Because you still need to have context with your inventory. For example, take a look at this representation of the MainPlayerInventory, which contains the main storage and player’s hotbar.
| | | | | | | | | |
|-|-|-|-|-|-|-|-|-|-|
| 1 | 2 | 3 | 4 | 5 | 6 | 7 | 8 | 9 |
| 10 | 11 | 12 | 13 | 14 | 15 | 16 | 17 | 18 |
| 19 | 20 | 21 | 22 | 23 | 24 | 25 | 26 | 27 |
| | | | | | | | | |
| 28 | 29 | 30 | 31 | 32 | 33 | 34 | 35 | 36 |
This inventory actually contains two inventories, so we’ll number those as well.
| | | | | | | | | |
|-|-|-|-|-|-|-|-|-|-|
| 1 | 2 | 3 | 4 | 5 | 6 | 7 | 8 | 9 |
| 10 | 11 | 12 | 13 | 14 | 15 | 16 | 17 | 18 |
| 19 | 20 | 21 | 22 | 23 | 24 | 25 | 26 | 27 |
| | | | | | | | | |
| 1 | 2 | 3 | 4 | 5 | 6 | 7 | 8 | 9 |
Additionally, this can be extended to row and column InventoryAdapters, but my understanding is that should only exist as the result of a query.
The order returned by
inventory.slots()is the same order slots are indexed in.
Notice that the SlotIndex 1 exists in three inventories - the MainPlayerInventory, GridInventory, and Hotbar. When you query for an index, it matches all the slots available - which, as I’ve mentioned above, returns an InventoryAdapter containing the three slots (though actually two as they overlap). To retrieve the actual result, you need to get it from that adapter.
Inventory inv;
Inventory result = inv.query(SlotIndex.of(1)); //Theoretically an adapter
Slot slot = result.first(); //The first slot or empty inventory
There are two takeaway points from this, first of which is context is key. Minecraft stores the inventory as a list of slots, so the fact that we have an API available to separate this into different containers and views is pretty remarkable in itself.
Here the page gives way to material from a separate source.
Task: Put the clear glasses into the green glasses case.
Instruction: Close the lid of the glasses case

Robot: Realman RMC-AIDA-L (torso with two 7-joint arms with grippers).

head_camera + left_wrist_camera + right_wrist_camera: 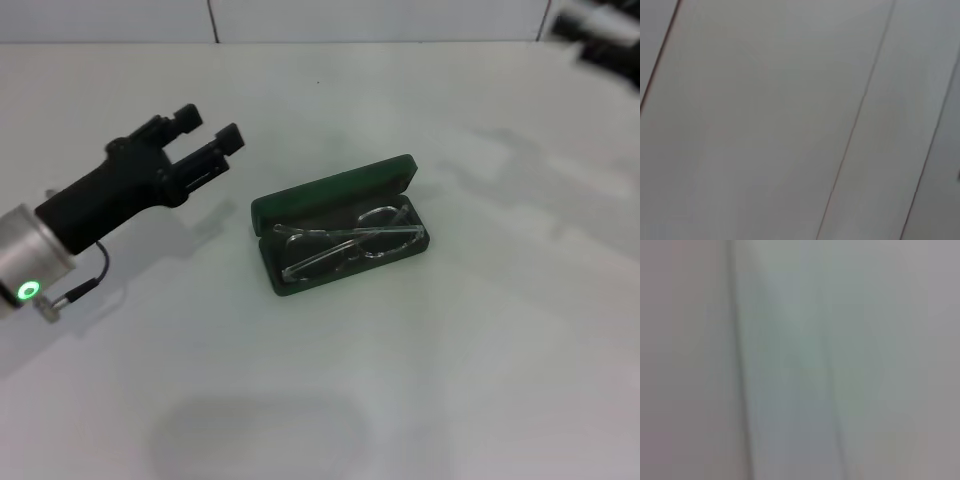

However, the API can only provide context to a certain extent, so you need to understand what you’re working with and meet it the rest of the way.
I’ve also said this before, but please include information about what you’re doing. As much as I’d like to be a master of ESP I’m not, so for myself and others to know what you’re doing you’ll have to provide details. In 90% of cases, the most important piece of this is the code you’re using. You can either post it with code blocks here if it’s short-ish, or attach a gist with it if it becomes rather lengthy - but having it saves everyone time.